Tuesday, April 3, 2012

THE LESSON LEARNT FROM Klevorick et al., 1995. On the sources and significance of interindustry differences in technological opportunities

In this paper, the authors argued why the R&D intensity is high in some industries and low in others. In previous researches, it was demonstrated that (1) firm size and market structure or (2) market size and growth in demand is the reason. But here, they argued that the technological opportunity and the ability to appropriate returns from new developments are crucial reasons.

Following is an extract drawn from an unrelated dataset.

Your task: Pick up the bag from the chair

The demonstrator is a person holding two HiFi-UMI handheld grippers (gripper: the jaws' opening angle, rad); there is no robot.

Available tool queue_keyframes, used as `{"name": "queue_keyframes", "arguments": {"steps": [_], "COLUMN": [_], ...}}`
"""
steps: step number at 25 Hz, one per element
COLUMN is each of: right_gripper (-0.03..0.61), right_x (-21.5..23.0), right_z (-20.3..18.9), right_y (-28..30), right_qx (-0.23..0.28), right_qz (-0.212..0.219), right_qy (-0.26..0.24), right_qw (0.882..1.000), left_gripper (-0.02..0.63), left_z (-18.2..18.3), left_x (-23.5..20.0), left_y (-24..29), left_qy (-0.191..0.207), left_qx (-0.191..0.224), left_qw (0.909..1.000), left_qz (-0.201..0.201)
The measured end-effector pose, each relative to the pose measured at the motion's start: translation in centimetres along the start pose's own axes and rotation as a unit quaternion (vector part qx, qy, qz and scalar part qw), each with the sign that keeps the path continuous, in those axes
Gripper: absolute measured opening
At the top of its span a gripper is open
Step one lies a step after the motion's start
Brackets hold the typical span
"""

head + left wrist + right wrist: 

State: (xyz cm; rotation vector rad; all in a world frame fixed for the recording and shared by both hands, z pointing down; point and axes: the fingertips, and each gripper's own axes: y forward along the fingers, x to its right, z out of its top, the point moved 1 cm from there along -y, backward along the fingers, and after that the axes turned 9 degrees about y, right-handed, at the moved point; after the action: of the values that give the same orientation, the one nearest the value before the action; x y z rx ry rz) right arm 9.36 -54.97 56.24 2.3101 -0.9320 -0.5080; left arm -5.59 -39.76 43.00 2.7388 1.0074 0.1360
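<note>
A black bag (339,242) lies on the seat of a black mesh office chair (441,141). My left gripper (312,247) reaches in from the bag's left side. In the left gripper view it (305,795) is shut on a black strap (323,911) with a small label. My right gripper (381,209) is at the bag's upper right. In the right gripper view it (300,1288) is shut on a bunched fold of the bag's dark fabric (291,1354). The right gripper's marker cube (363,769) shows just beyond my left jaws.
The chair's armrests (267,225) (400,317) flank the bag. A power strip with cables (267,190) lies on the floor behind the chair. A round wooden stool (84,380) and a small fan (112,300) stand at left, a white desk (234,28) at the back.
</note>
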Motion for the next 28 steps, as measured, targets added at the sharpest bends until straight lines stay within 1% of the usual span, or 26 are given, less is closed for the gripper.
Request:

By technological opportunities, they comprise the set of possibilities for technological advance which could be measured in terms of the distribution of values of improved production-function or production-attribute parameters, or of the distribution of returns to R&D (p. 188). These opportunities illustrated that the R&D at the level of the firm or industry is subject to diminishing returns. "As resources are devoted to R&D and projects are completed, technological opportunities are depleted and the pool of opportunities can be exhausted" (p. 188). Thus, an industry which was thought rich in technological opportunities was the one where high R&D intensities and high rates of technical advance tend to be sustained over time.

Basing on this logic, the authors thought there were 3 types of sources of technological opportunities: (1) the advance of scientific understanding; (2) technological advances originating outside the industry; and (3) feedbacks from technology.

First, it was believed that significant technological breakthroughs can be traced directly to advances in basic general scientific understanding that occurred just prior to the breakthrough (p. 189). After facing the need or an object, the science will be employed from the mind of the researcher. Thus, scientific advantage generated offsets to diminishing returns to R&D. Meanwhile, the scientific and engineering disciplines could provide and help facilitate technical progress of various kinds. These basic researches could be applied in various industries.
Second, here the party at the upstream or downstream of the supply chain could be important to industry R&D efforts. Third, the technology and research of today might only provide new starting points for future technology, which was called "compulsive sequences" or "natural trajectories." The logic of this feedbacks also suggested that although they could partially offset the tendency of R&D to deplete prevailing opportunities, in the long run they cannot totally offset that tendency (p. 192).

By using the data from Yale Survey, the above proposition was verified. Among the industries, the industry like drugs and semiconductors appear close to science; while motors, generators, industry controls, motor vehicle parts, and accessories are relatively distant from science. Universities and labs are often important to new sciences, but the basic sciences, compared with applied science and engineering fields, did not show high relevance to industry R&D (p. 197).
Material suppliers, production equipment suppliers, research equipment suppliers, and users were found important sources of technological knowledge. Namely, the sources with vertical linkages were important. About the natural trajectories, changes in scale of production, mechanization/automation, improving process yield, improving input material, and from batch to continuous process are found important resources.
Accordingly, the authors could distinguish industries that are rich in technological opportunities from those that are not (p. 201). Also among high opportunity sectors, different sources of opportunities impacted differently on R&D/sales, process innovation, and product innovation. The R&D intensity was correlated with (1) the connections with several of the fields of science; (2) the contributions made by university and government labs; (3) the work of equipment suppliers.